**ABOUT THIS TASK:**
The records must be retyped exactly, with no pictures included.

**SUPPLIED MATERIAL:**
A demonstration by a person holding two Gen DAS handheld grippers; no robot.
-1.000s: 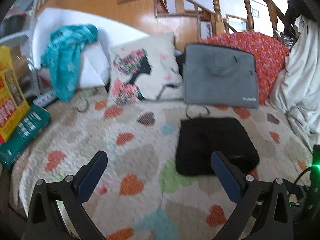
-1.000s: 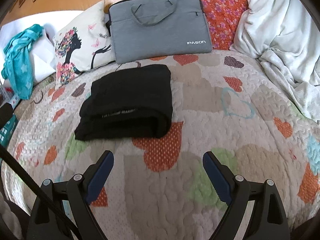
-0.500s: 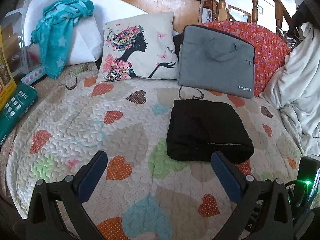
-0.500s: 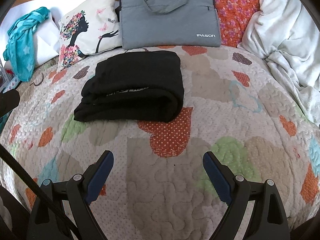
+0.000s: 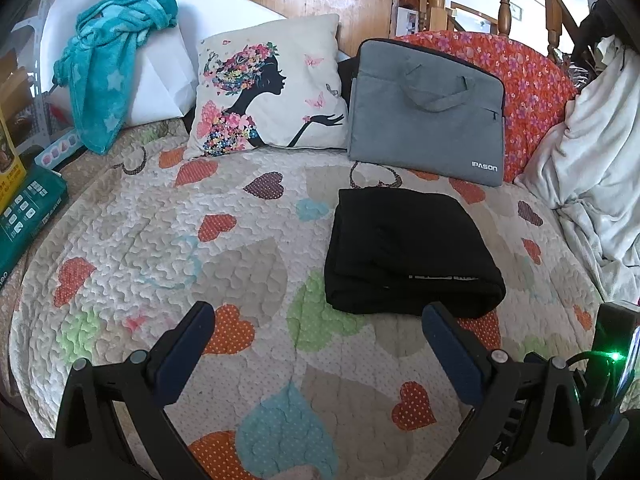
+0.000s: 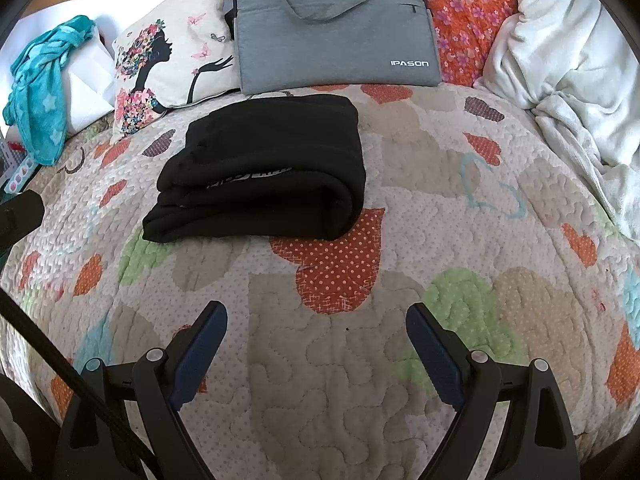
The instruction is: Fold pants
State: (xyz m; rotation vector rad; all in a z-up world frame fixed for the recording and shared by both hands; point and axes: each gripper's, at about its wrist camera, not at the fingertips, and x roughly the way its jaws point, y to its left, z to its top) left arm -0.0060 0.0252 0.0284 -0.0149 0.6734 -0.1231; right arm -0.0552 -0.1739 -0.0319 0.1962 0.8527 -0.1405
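Black pants [image 6: 264, 168] seen folded in compact stack on quilt [image 6: 400, 240], just before grey bag [image 6: 336, 28] — folding judged done. Left gripper [image 5: 318, 322] and right gripper [image 6: 316, 320] both held apart, nothing gripped — kept clear of pants.

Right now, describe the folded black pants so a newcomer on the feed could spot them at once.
Start at the heart-patterned quilted bedspread covering the bed, then find the grey fabric laptop bag propped upright at its back. Just in front of that bag lie the folded black pants, a thick rectangular bundle. They are the only all-black thing lying flat on the quilt, with both grippers open and off them.
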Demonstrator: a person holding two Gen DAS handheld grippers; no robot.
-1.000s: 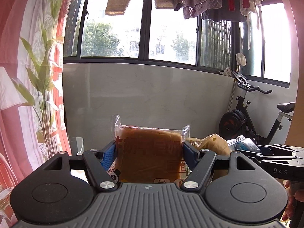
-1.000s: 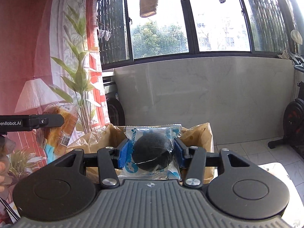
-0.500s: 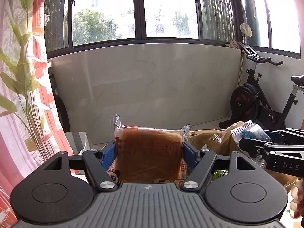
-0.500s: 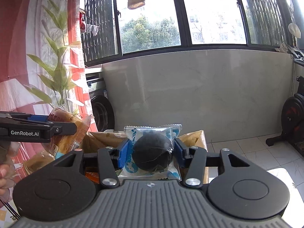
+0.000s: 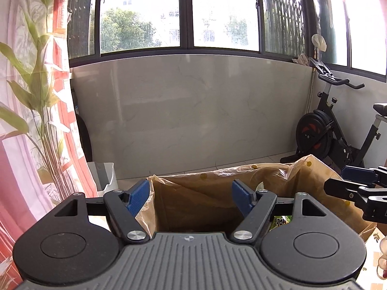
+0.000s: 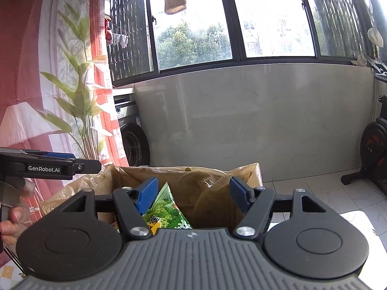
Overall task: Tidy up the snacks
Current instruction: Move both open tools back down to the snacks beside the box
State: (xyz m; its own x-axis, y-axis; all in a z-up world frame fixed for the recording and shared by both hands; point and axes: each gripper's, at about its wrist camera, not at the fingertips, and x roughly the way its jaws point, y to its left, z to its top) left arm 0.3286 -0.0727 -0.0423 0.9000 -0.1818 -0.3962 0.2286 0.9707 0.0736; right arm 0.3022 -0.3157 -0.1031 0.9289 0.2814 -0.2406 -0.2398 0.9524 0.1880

**SOLUTION TO THIS EXERCISE:**
A demonstration by a person holding two Gen DAS handheld grippers; no robot.
-1.000s: 
-1.000s: 
-0.500s: 
-0.500s: 
+0.000s: 
+0.000s: 
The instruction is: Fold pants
State: (xyz m; rotation vector rad; all in a z-up world frame fixed for the recording and shared by both hands; point and axes: each gripper's, at about its wrist camera, not at the fingertips, and x roughly the way its jaws point, y to its left, z to its top) left arm -0.0060 0.0252 0.0284 -0.0149 0.6734 -0.1231; right arm -0.0552 -0.1739 -0.0319 0.1962 0.8527 -0.1405
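Black pants [image 6: 264, 168] seen folded in compact stack on quilt [image 6: 400, 240], just before grey bag [image 6: 336, 28] — folding judged done. Left gripper [image 5: 318, 322] and right gripper [image 6: 316, 320] both held apart, nothing gripped — kept clear of pants.

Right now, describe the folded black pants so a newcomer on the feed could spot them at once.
Start at the heart-patterned quilted bedspread covering the bed, then find the grey fabric laptop bag propped upright at its back. Just in front of that bag lie the folded black pants, a thick rectangular bundle. They are the only all-black thing lying flat on the quilt, with both grippers open and off them.
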Demonstrator: a person holding two Gen DAS handheld grippers; no robot.
-1.000s: 
-1.000s: 
-0.500s: 
-0.500s: 
+0.000s: 
+0.000s: 
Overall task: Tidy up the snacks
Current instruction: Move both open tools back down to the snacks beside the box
State: (xyz m; its own x-axis, y-axis; all in a z-up world frame fixed for the recording and shared by both hands; point and axes: each gripper's, at about its wrist camera, not at the fingertips, and x roughly the way its jaws point, y to its left, z to its top) left arm 0.3286 -0.0727 -0.0423 0.9000 -0.1818 -0.3962 0.2286 0.9707 0.0736; right arm 0.3022 -0.3157 -0.1031 0.9289 0.2814 -0.2406 -0.2398 0.9524 0.1880

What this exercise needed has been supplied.